Your answer should hold each line of the material that contains the word "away".

───

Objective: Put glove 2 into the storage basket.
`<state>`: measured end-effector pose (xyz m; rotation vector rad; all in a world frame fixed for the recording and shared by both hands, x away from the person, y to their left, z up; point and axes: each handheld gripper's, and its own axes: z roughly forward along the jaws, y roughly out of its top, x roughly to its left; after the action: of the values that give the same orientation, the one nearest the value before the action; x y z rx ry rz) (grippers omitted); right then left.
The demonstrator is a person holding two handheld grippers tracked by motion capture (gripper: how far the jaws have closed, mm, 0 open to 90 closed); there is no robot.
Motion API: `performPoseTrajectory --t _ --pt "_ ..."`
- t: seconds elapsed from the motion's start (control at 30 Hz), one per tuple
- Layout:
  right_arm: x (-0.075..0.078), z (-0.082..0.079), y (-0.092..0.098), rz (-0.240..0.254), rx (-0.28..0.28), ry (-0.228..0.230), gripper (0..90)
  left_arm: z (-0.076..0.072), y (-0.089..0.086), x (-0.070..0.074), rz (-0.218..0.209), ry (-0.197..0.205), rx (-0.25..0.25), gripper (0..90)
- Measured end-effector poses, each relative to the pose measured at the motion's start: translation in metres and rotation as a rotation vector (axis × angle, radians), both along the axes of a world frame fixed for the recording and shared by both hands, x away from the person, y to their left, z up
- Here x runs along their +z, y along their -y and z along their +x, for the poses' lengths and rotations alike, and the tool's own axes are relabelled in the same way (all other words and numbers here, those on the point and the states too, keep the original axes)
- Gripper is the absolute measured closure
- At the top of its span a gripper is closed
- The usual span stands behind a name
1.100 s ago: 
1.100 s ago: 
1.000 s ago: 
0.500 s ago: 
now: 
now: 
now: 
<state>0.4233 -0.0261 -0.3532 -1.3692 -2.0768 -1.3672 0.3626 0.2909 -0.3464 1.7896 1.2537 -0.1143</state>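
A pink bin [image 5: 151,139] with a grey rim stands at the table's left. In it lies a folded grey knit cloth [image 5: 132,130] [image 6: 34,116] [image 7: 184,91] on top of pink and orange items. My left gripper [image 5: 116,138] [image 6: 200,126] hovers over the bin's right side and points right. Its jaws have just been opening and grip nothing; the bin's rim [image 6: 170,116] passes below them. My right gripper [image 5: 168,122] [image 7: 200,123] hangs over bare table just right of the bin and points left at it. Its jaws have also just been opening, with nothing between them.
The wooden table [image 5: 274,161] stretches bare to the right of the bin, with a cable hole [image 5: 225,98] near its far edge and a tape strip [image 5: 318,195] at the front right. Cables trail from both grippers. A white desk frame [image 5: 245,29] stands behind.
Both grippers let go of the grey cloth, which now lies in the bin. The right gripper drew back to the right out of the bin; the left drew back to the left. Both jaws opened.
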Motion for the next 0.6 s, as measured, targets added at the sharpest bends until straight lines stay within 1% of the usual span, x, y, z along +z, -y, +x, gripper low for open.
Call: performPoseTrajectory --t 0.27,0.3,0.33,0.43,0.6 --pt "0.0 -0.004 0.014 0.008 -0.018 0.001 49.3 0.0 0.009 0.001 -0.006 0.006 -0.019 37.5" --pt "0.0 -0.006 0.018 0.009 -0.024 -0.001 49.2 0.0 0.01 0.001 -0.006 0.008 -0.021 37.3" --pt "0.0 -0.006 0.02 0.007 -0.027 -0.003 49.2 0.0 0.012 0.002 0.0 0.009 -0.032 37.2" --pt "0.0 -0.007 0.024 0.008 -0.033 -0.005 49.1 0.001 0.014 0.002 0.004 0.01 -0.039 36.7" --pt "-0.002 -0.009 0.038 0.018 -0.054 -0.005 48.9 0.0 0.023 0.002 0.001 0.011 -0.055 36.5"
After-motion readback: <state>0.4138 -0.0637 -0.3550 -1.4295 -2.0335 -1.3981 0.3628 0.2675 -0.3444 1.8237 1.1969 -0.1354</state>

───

**EXERCISE RESPONSE**
`<state>`: measured end-effector pose (xyz m; rotation vector rad; all in a world frame fixed for the recording and shared by both hands, x away from the person, y to their left, z up; point and axes: each handheld gripper's, and its own axes: z roughly forward along the jaws, y roughly out of its top, x roughly to its left; after the action: of the values that give the same orientation, the one nearest the value before the action; x y z rx ry rz) (grippers omitted); right then left.
- Measured end-effector poses, each relative to the pose measured at the motion's start: translation in metres and rotation as a rotation vector (axis × angle, radians), both along the axes of a world frame fixed for the recording and shared by both hands, x away from the person, y to their left, z up

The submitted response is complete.